According to the Post-Gazette story, the 911 dispatcher mistyped the address of the location of the emergency call. As described by the Post-Gazette: 

"The county uses a computer-aided dispatch system supplied by Tiburon Inc. The dispatcher had typed the correct street address on Crucible Street for the call, [Allegheny County's Emergency Services] Chief Full said. When she went back to modify the address by including an apartment number, she mistakenly typed the '@' symbol rather than the '#' symbol, he said. The two keys are next to each other. Because of a glitch in the computer program, that small error resulted in the address being changed from 'Crucible Street' to 'Crane Avenue.' "

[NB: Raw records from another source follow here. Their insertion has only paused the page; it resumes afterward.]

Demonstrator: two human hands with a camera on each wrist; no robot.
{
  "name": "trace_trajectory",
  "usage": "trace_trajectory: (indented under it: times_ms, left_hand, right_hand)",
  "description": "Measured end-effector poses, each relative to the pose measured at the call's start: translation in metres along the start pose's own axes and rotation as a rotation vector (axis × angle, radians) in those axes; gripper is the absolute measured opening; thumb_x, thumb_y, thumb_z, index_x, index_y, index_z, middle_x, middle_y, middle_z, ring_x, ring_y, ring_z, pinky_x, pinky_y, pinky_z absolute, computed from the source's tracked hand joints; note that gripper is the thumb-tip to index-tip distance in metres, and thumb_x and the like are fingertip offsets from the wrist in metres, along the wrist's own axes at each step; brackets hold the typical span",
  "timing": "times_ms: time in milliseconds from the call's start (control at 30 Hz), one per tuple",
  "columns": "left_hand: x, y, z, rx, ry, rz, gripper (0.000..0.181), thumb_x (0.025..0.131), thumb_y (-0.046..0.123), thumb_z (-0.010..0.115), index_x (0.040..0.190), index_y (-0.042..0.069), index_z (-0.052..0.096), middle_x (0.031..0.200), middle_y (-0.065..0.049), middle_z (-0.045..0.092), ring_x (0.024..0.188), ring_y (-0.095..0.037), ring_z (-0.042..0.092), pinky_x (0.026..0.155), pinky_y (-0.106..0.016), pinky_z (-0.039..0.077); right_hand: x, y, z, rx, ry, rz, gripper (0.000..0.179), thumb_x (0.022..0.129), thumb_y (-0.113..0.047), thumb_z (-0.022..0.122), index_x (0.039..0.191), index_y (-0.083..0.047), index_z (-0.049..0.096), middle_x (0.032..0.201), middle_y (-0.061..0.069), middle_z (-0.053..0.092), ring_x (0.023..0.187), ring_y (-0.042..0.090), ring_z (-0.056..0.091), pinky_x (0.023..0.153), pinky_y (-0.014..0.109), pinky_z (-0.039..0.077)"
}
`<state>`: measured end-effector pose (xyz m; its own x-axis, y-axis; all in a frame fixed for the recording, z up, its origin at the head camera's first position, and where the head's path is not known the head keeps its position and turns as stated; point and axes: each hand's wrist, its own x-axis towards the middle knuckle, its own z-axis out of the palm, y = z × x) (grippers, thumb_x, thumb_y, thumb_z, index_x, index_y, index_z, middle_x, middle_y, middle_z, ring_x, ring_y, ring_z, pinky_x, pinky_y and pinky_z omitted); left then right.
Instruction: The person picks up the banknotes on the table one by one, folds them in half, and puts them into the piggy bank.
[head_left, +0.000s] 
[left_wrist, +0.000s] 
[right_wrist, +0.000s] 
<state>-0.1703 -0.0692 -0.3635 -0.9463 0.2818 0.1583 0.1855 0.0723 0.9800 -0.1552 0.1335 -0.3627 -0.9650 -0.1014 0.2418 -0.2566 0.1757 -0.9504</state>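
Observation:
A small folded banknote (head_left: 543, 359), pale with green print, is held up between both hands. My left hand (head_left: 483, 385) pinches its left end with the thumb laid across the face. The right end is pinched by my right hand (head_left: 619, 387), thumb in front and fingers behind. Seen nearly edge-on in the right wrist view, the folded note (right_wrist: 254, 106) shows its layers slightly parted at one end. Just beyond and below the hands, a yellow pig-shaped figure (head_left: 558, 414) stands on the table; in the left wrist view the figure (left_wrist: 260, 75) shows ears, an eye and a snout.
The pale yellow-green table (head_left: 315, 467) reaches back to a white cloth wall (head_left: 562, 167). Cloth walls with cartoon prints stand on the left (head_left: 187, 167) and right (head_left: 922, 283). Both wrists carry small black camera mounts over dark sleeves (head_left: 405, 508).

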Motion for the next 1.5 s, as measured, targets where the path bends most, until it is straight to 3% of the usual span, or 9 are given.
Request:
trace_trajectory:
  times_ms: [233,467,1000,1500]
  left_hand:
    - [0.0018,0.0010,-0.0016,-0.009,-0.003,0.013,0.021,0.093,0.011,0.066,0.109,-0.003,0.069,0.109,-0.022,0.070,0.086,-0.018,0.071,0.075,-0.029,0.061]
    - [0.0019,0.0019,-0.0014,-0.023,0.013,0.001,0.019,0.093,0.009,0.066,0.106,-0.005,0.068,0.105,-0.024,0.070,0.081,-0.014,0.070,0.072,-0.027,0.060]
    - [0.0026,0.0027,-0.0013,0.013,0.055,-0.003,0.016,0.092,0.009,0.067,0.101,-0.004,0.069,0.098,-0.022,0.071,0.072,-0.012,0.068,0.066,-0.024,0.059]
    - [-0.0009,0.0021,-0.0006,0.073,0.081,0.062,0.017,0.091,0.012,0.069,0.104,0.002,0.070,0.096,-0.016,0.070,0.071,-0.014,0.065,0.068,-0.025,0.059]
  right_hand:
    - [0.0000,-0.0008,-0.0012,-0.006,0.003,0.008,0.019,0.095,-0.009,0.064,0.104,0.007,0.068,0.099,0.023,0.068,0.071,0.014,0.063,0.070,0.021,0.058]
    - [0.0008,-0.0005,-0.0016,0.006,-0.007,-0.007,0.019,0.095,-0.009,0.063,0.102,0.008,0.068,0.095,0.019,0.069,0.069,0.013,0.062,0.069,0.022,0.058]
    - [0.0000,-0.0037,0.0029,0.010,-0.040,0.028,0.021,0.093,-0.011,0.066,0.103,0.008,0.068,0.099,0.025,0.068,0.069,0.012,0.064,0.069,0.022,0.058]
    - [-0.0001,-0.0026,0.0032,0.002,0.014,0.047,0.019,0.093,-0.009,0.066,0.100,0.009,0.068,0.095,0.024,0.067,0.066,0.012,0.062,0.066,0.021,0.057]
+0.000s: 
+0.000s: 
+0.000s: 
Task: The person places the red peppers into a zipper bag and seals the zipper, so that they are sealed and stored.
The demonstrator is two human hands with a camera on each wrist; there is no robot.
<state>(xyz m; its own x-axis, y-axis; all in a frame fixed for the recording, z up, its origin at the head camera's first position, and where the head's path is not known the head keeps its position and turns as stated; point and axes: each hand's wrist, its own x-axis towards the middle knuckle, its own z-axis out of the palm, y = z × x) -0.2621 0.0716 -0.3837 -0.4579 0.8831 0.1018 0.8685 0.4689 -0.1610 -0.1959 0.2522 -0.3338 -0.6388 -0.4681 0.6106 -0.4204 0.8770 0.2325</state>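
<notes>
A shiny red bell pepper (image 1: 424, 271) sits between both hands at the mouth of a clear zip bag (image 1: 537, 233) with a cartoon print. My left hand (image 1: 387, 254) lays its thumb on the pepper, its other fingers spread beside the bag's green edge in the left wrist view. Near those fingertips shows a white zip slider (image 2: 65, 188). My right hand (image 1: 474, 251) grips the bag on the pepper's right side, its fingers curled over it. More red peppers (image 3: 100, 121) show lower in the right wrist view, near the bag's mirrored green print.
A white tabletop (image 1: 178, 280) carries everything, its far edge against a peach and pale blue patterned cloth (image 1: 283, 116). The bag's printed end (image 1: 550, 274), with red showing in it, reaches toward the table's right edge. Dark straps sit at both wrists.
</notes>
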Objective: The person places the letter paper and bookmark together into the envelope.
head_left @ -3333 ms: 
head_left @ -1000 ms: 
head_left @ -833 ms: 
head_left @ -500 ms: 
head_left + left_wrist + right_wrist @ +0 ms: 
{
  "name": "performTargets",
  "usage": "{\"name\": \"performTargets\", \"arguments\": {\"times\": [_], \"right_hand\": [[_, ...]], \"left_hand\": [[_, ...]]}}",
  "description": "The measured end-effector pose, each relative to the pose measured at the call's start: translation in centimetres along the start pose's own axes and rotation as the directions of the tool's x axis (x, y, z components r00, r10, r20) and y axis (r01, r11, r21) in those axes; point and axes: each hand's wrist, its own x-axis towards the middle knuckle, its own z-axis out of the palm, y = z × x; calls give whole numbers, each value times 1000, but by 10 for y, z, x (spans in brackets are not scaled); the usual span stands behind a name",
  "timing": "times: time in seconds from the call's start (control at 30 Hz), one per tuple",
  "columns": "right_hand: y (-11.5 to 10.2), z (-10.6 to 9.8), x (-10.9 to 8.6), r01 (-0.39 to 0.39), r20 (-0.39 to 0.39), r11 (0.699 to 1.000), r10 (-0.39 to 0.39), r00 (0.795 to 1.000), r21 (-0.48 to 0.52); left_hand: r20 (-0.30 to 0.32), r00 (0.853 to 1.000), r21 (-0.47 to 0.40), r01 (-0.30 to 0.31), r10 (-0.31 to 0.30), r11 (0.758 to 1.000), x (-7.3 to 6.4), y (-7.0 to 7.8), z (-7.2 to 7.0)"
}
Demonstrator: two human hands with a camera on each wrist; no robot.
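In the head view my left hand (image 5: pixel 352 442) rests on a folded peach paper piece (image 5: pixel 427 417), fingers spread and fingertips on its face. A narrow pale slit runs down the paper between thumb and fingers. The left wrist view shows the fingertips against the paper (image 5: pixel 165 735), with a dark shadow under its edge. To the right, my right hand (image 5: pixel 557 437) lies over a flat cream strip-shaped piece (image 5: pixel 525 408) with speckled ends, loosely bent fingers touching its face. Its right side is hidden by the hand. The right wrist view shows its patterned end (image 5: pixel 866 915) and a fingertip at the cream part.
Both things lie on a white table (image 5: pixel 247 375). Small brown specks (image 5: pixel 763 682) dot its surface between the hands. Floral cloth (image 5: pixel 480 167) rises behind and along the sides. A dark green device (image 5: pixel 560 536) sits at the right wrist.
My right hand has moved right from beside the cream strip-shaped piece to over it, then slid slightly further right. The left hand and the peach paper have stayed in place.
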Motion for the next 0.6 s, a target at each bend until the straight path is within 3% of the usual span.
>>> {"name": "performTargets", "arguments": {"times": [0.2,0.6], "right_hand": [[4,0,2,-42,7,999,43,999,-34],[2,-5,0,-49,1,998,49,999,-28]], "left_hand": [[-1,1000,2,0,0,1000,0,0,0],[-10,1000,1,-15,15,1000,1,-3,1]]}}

The change in address delayed the paramedics by some seven minutes. The baby died an hour later at the hospital, but the medical examiner said that the delay doesn't seem to have played any part in the child's death, which is still under investigation.

Chief Full did not blame the 911 software "glitch" as being a reasonable excuse for the delay, the Post-Gazette story reports, saying that the 911 operator had another opportunity to catch the error. The experienced emergency dispatch operator has been suspended from her job indefinitely without pay.

The Chief may be correct in saying that the operator should have caught the error, but it seems like a poor software design where a typo like the one described above  can completely change an address. It is bad enough that a "normal" typo can cause delays; 911 operators don't need to be fighting their dispatch software as well.

According to this related story in the Pittsburgh Tribune-Review, Tiburon is two months away from installing a new $10 million 911 dispatch system in the county. Chief Full, however, has asked that the company change the software in it and the current dispatch system to ensure that typos can't cause future problems.

I find it curious that this particular error has supposedly never been reported before, given that the Post-Gazette says that 1.3 million emergency calls were received in 2009 alone by Allegheny County's Emergency Services.